About this task:
With the pictures left out, copy the listing below exactly.

Supplied data:
☆ ☆ ☆ ☆ ☆ ☆ ☆

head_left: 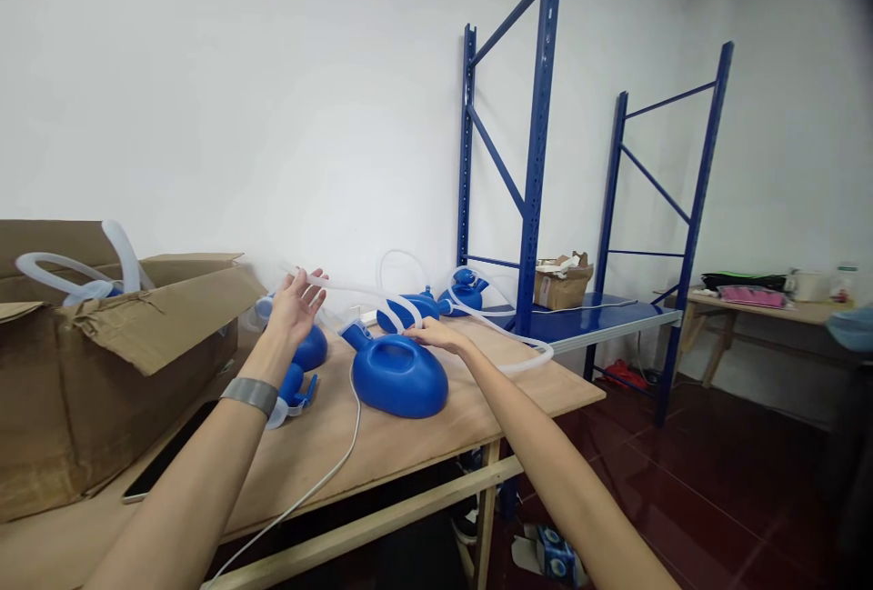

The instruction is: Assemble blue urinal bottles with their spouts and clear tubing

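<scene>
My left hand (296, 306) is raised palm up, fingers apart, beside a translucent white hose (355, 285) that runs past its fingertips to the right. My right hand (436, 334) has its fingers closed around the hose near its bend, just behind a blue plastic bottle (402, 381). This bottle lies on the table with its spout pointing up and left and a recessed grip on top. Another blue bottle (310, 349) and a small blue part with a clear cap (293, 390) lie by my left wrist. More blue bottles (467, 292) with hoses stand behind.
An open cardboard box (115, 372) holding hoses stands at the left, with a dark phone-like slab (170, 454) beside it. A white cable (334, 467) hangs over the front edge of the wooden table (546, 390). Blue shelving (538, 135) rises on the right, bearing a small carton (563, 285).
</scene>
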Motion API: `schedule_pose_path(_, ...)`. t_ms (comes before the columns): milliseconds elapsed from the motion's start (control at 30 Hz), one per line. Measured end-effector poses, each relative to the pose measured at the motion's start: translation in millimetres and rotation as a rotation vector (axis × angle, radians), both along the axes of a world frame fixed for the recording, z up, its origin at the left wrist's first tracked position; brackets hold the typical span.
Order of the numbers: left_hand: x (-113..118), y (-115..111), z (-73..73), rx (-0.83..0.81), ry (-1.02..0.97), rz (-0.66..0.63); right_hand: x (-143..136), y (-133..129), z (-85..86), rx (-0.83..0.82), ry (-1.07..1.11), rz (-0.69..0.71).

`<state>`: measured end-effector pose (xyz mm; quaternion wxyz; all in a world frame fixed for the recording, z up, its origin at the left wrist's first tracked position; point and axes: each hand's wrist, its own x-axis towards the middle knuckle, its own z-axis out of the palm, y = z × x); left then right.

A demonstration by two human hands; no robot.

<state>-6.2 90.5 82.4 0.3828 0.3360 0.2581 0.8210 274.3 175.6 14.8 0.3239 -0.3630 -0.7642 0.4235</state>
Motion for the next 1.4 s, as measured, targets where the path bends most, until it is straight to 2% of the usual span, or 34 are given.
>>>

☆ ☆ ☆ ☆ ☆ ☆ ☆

Answer for this exercise:
head_left: 

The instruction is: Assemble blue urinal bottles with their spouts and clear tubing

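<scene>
My left hand (296, 306) is raised palm up, fingers apart, beside a translucent white hose (355, 285) that runs past its fingertips to the right. My right hand (436, 334) has its fingers closed around the hose near its bend, just behind a blue plastic bottle (402, 381). This bottle lies on the table with its spout pointing up and left and a recessed grip on top. Another blue bottle (310, 349) and a small blue part with a clear cap (293, 390) lie by my left wrist. More blue bottles (467, 292) with hoses stand behind.
An open cardboard box (115, 372) holding hoses stands at the left, with a dark phone-like slab (170, 454) beside it. A white cable (334, 467) hangs over the front edge of the wooden table (546, 390). Blue shelving (538, 135) rises on the right, bearing a small carton (563, 285).
</scene>
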Motion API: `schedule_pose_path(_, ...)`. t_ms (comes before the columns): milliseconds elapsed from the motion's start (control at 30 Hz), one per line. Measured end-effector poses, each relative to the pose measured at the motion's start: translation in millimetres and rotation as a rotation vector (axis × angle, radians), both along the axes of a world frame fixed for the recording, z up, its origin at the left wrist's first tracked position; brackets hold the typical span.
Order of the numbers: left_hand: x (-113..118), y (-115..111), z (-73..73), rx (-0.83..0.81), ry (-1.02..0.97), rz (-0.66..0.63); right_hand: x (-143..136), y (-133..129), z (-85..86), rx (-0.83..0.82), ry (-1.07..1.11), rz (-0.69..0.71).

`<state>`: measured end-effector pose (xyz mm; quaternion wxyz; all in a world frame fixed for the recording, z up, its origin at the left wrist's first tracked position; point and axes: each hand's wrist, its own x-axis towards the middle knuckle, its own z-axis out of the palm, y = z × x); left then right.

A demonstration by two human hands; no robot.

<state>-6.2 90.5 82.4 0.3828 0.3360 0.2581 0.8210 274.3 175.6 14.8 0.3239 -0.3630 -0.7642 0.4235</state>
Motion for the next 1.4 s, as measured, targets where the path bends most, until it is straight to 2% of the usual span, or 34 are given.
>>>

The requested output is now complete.